The tadpoles will continue to grow in “secured rearing pens” until they’ve matured enough to join an additional 200 mature Northern leopard frogs in the wild this summer, according to a press release from Northwest Trek Wildlife Park. This transfer will occur once the tadpoles have grown into adult frogs. The second batch of frogs will be released alongside the first group released in 2024.

“Northwest Trek Wildlife Park is proud to work with our public and private partners on the Northern leopard frog project to restore the wild population,” curator Marc Heinzman said in a press release. “It’s incredible to watch them grow from egg masses to frogs and see them hop back into the wild.”

This is the fourth year that Northwest Trek has received Northern leopard frog egg masses in the spring. These masses were collected by Washington Department of Fish and Wildlife (WDFW) biologists and came from the only remaining wild population of the species at the Potholes Reservoir.

The egg masses are raised by keepers at Northwest Trek Wildlife Park in a controlled environment where they are protected from predators, experience monitored water temperatures and are fed. The frogs are released by keepers and WDFW staff each summer with the goal of establishing a new population of the species at the Columbia National Wildlife Refuge.

“The tadpoles will continue to be protected from predators in the rearing pens, but they will be in their natural habitat,” Heinzman said in the press release. “Instead of humans feeding them, they will forage for mosquitoes from the environment around them.”



According to Northwest Trek Wildlife Park, the species was once abundant throughout North America but has rapidly begun to deteriorate from native ranges in Washington, Oregon and western Canada, leading to being listed as an endangered species in Washington since 1999.

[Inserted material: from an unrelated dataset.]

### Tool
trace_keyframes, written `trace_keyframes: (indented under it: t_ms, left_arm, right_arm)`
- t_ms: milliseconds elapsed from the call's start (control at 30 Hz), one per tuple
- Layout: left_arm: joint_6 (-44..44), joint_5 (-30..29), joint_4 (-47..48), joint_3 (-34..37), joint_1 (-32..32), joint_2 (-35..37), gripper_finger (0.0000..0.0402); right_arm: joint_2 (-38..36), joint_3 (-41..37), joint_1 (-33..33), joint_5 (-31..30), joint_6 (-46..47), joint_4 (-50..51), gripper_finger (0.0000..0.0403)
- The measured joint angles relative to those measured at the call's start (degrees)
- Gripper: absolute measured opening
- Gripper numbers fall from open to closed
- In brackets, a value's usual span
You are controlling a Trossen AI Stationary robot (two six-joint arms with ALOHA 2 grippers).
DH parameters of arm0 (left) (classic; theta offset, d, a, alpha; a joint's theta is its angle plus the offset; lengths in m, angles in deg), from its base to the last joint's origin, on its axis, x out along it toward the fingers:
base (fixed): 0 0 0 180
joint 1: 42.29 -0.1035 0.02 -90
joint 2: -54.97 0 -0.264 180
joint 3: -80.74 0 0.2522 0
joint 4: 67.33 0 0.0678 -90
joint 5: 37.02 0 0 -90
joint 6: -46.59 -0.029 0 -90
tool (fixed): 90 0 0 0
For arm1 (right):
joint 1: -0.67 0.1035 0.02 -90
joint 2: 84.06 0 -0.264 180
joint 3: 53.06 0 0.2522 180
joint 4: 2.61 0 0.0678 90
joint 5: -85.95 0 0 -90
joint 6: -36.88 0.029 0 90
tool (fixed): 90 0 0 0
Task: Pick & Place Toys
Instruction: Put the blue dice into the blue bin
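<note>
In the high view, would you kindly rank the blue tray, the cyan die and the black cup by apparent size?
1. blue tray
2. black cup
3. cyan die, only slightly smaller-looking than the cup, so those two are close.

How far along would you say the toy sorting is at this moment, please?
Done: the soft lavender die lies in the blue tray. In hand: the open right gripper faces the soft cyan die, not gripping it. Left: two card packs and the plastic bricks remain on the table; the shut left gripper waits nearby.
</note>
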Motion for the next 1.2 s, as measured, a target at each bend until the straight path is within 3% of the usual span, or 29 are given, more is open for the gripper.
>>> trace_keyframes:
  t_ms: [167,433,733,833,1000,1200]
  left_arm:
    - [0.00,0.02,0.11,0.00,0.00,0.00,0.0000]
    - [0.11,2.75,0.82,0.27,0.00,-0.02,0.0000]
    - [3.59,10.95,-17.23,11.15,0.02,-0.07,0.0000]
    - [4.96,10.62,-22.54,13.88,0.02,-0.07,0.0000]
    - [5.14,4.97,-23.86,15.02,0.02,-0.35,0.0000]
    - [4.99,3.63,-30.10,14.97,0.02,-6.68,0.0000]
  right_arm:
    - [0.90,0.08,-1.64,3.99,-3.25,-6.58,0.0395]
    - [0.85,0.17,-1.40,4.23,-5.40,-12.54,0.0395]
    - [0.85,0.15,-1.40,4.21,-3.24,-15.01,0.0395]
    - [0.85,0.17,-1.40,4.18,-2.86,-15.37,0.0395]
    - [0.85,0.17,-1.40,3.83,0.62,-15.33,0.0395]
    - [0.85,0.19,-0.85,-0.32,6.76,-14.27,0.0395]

Lindsay Nason, Northern leopard frog biologist with WDFW, told the Nisqually Valley News in August 2023 that the population of the species isn’t “doing so great” due to habitat loss and invasive species.

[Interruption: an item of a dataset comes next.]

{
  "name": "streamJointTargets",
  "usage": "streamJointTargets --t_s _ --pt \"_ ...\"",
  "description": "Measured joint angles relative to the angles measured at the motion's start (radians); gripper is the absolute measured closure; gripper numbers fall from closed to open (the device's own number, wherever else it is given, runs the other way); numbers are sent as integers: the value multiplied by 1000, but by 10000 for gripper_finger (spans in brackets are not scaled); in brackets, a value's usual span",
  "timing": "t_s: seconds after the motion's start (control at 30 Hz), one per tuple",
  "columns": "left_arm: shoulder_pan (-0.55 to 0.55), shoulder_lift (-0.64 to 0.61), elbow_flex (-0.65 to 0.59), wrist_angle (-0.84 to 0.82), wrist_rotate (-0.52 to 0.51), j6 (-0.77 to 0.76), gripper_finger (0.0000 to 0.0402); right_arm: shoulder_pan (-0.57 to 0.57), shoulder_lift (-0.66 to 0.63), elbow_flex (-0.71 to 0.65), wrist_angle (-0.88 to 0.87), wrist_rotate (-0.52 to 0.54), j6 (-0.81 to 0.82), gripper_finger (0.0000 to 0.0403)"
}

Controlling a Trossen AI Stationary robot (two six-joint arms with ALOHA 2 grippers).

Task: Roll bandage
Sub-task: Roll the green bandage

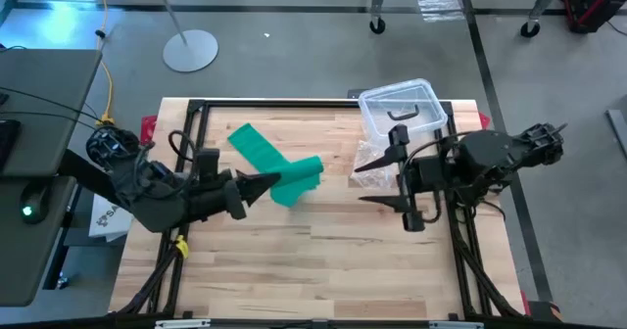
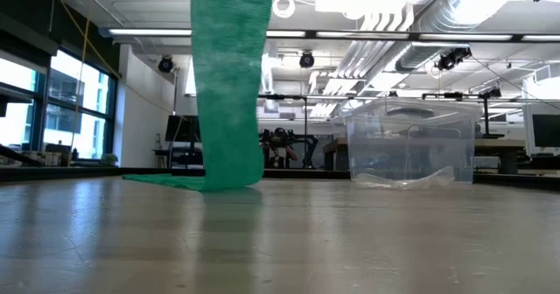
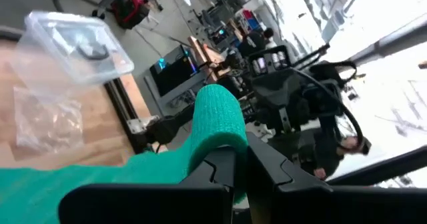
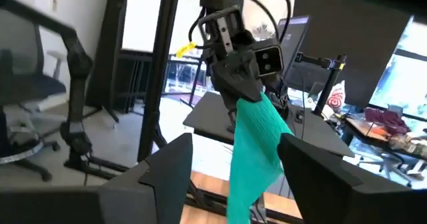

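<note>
Left claw: the left claw [image 1: 257, 184] is pinched on the top end of the bandage [image 1: 284, 168] and holds it up in the air
Right claw: the right claw [image 1: 377, 183] is spread wide and holds nothing; it sits near the bandage, not touching it
Bandage: a long green strip; the held end hangs from the left claw, the other end lies flat on the table [image 1: 323, 260]
How it feels: soft, light and floppy; it bends and droops, so it may slip or unroll
Where to grab: I think the loose hanging part just below the left claw is best
Nearby: a clear box [image 1: 400, 107] and a plastic bag [image 1: 371, 158] sit by the right claw
</note>
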Motion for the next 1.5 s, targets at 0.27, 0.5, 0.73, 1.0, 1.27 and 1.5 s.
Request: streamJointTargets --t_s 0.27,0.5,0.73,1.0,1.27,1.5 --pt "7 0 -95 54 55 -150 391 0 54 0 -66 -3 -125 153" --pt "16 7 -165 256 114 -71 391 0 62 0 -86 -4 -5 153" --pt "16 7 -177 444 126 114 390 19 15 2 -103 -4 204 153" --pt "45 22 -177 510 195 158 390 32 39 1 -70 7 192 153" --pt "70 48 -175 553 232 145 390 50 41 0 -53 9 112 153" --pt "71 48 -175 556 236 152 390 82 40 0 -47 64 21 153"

The NVN previously reported on Northwest Trek Wildlife Park’s raising of 300 frogs last summer.

“The Northern leopard frog is a Washington state-endangered species of pretty high concern,” Nason said. “We only have one semi-stable population of the species left in the whole state, and even though there’s a pretty widespread range in Canada and through the West, all of these states are seeing declines. There’s a lot of things going on that keep them decreasing and not recovering. Our project with the Washington department of Fish and Wildlife is we’re trying to establish translocation sites because if something devastating happens at these sites they’re already at, that’s it. It’s also not great for a population to only be in one place anyways.”

Each spring at Northwest Trek Wildlife Park, the tadpoles are weighed, measured and tagged with a “frog-friendly” elastomer dye to help track the species after they’re released into the wilderness.

In 2024, two colors of dye were used for the tracking of the Northern leopard frog species raised at Northwest Trek Wildlife Park. The first color, blue, was used for tadpoles now living at the Columbia Wildlife Refuge in rearing pens, while orange dye is for the amphibians to be released as fully grown frogs.